*** Block opens ***

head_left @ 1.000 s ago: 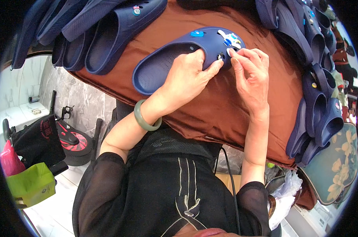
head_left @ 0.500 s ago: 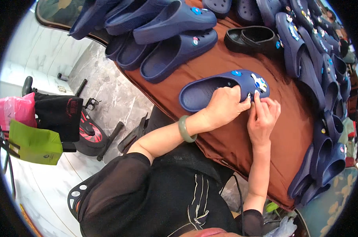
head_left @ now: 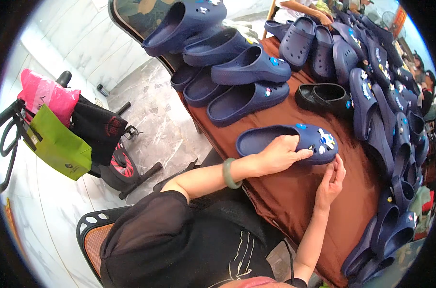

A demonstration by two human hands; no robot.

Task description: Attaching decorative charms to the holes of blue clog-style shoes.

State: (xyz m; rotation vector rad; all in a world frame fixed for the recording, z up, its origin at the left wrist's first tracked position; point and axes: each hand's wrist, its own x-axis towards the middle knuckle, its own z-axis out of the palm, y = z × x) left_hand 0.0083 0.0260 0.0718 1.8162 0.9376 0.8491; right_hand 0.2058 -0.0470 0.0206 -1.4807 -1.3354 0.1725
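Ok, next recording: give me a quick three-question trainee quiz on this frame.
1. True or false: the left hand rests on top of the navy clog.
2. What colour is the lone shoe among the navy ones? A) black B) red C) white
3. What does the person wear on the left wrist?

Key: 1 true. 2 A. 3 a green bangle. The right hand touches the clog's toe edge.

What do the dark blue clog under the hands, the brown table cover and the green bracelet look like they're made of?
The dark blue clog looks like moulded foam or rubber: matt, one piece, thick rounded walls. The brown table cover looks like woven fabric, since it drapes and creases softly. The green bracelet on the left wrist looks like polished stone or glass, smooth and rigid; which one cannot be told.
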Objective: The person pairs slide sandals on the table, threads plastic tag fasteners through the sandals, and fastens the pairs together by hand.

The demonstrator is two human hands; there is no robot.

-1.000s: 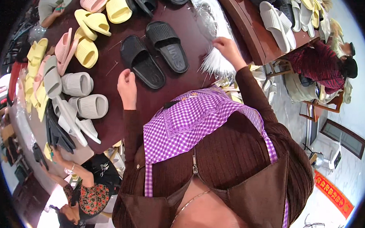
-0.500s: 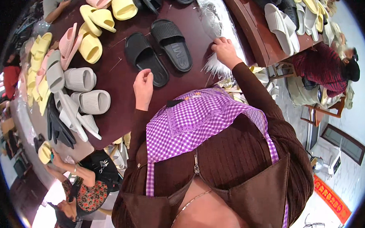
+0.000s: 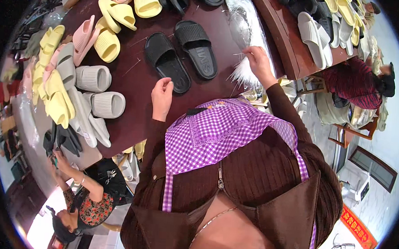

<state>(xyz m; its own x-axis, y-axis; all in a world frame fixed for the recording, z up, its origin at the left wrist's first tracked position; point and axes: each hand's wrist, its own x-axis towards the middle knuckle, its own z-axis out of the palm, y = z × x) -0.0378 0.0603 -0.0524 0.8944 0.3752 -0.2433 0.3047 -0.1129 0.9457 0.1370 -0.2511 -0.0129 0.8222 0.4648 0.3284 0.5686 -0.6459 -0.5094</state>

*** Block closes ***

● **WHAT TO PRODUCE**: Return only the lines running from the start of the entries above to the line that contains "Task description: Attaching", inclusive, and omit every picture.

● **FINISHED EXERCISE**:
head_left @ 1.000 s ago: 
head_left @ 0.500 s ago: 
head_left @ now: 

A demonstration by two human hands; no robot.

Task description: Attaching decorative charms to the holes of blue clog-style shoes.

There is no more to add to the answer.